Diffusione di fotografie

a) Immagini di minori
Le disposizioni che tutelano la riservatezza dei minori si fondano sul presupposto che la pubblicità dei loro fatti di vita possa arrecare danno alla loro personalità. Questo rischio può non sussistere quando il servizio giornalistico dà positivo risalto a qualità del minore e/o al contesto familiare in cui si sta formando. Pertanto può ritenersi lecita, ad esempio, salvo casi assai particolari, la diffusione di immagini che ritraggono un minore in momenti di svago e di gioco. Resta comunque fermo l'obbligo per il giornalista di acquisire l'immagine stessa correttamente, senza inganno e in un quadro di trasparenza, nonché di valutare, volta per volta, eventuali richieste di opposizione da parte del minore o dei suoi familiari.

Tali principi trovano naturalmente applicazione anche con riferimento alle immagini che ritraggono personaggi noti insieme ai loro figli, ad esempio nel contesto di un servizio che voglia testimoniare il rapporto positivo tra gli stessi.

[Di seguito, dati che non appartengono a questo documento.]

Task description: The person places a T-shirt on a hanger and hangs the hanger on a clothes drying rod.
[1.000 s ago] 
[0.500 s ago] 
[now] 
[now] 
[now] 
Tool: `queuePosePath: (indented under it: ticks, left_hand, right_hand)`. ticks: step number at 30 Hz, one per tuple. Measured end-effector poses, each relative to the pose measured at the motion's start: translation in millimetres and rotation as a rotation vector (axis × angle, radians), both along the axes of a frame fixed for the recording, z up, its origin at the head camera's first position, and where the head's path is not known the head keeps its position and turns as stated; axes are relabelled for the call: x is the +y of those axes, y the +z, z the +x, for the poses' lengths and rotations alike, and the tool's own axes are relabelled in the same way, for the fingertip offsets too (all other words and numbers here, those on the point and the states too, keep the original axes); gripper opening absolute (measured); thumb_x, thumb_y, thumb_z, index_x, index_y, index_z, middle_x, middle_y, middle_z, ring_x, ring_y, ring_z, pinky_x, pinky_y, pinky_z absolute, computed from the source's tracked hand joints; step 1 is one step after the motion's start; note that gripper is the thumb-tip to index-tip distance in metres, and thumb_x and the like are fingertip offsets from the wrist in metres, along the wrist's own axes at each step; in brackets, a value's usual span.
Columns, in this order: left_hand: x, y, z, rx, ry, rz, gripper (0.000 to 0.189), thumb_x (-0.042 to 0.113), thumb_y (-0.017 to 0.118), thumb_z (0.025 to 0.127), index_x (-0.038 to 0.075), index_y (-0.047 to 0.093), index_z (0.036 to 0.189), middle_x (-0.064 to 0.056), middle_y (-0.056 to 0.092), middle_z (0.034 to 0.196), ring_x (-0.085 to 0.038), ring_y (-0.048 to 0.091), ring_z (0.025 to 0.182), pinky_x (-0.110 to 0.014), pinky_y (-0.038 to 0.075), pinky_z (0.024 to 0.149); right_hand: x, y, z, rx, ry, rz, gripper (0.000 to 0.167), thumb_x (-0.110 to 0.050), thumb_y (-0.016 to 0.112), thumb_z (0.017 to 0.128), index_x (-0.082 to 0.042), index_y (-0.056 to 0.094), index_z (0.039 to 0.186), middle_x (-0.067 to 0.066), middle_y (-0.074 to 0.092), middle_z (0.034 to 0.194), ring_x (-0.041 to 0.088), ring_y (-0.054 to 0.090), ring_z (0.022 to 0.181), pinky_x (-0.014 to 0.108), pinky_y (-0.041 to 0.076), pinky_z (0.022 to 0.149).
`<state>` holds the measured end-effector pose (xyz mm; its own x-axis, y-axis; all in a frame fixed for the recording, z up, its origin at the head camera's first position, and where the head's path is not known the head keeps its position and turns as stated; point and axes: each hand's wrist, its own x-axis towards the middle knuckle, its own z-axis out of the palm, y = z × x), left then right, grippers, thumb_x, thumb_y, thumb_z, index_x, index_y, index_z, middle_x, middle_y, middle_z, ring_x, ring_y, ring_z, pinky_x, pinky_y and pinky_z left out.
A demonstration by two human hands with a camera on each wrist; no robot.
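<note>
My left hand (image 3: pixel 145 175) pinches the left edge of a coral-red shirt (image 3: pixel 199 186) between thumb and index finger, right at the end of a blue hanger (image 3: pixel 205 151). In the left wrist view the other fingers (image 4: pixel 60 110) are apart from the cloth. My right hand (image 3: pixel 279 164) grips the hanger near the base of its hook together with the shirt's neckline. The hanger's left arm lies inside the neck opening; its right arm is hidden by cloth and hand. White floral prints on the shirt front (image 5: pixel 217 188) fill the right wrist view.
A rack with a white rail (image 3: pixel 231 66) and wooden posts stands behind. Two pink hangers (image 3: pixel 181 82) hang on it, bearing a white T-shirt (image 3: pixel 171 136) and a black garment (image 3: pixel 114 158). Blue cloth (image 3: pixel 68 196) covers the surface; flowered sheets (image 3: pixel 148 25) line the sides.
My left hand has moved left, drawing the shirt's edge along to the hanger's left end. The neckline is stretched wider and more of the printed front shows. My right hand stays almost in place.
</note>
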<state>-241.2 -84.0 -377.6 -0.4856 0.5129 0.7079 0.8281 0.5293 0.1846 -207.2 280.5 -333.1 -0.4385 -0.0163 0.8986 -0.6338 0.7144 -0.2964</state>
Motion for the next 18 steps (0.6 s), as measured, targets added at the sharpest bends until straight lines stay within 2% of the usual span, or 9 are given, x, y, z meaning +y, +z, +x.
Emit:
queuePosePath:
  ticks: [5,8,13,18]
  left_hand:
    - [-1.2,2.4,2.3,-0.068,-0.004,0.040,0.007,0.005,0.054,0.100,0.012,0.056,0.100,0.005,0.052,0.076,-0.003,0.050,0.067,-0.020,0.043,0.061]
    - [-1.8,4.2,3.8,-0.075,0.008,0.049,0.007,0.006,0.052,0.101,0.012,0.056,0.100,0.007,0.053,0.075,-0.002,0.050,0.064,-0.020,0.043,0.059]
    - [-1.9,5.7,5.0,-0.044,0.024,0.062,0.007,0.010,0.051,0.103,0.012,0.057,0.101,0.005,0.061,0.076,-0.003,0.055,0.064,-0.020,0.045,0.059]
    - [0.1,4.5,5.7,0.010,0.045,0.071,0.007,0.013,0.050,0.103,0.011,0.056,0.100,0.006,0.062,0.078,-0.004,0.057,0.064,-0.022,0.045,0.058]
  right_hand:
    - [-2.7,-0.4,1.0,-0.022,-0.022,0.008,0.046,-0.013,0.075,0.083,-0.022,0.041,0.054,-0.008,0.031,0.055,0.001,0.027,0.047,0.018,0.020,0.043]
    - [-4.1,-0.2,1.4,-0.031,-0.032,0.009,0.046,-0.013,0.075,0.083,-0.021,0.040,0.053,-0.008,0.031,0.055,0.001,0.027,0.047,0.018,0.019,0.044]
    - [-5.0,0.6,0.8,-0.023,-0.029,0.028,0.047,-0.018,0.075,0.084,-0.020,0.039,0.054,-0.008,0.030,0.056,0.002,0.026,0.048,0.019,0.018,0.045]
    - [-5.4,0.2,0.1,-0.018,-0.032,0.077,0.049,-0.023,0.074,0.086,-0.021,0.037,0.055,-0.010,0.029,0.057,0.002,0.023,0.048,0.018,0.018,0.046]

Anche in tale ambito è comunque affidata al giornalista una prima valutazione in ordine al rischio che tale spettacolarizzazione possa incidere negativamente sul minore e sulla sua famiglia. Si dovrà in ogni caso evitare che la diffusione di tale tipo di dati assuma carattere sistematico: è infatti evidente la differenza che esiste fra la raccolta occasionale dell'immagine delle persone che in un dato momento si trovano in un luogo pubblico ed invece la ripresa sistematica di tale situazione.

Analoghe considerazioni in ordine alla liceità della diffusione possono essere formulate con riferimento alle immagini di neonati. Esse infatti si caratterizzano per avere una più ridotta valenza identificativa.

b) Fotografie relative a soggetti ripresi in luoghi pubblici
Di regola, le immagini che ritraggono persone in luoghi pubblici possono essere pubblicate, anche senza il consenso dell'interessato, purché non siano lesive della dignità e del decoro della persona. Come il Garante ha precisato nelle sue pronunce, il fotografo è comunque tenuto a rendere palese la propria identità e attività di fotografo e ad astenersi dal ricorrere ad artifici e pressioni indebite per perseguire i propri scopi.

Anche qui il giornalista deve comunque compiere una valutazione caso per caso, dovendo egli tenere presente il contesto del servizio giornalistico e l'oggetto della notizia.

Ad esempio, la pubblicazione dell'immagine di una signora anziana, chiaramente identificabile, ripresa al mercato con la spesa, può ritenersi non pertinente rispetto ad un articolo sulla solitudine degli anziani, oltre che lesiva della dignità dell'interessata. Diverso il giudizio potrebbe essere se la stessa foto fosse posta, per esempio, a corredo di un articolo sulla longevità.

Inoltre, nel documentare con fotografie fatti di cronaca che avvengono in luoghi pubblici, il giornalista e/o il fotografo sono chiamati a valutare anche quale tipo di inquadratura scegliere, astenendosi dal focalizzare l'immagine su singole persone o dettagli personali se la diffusione di tali dati risulta non pertinente e eccedente rispetto alle finalità dell'articolo.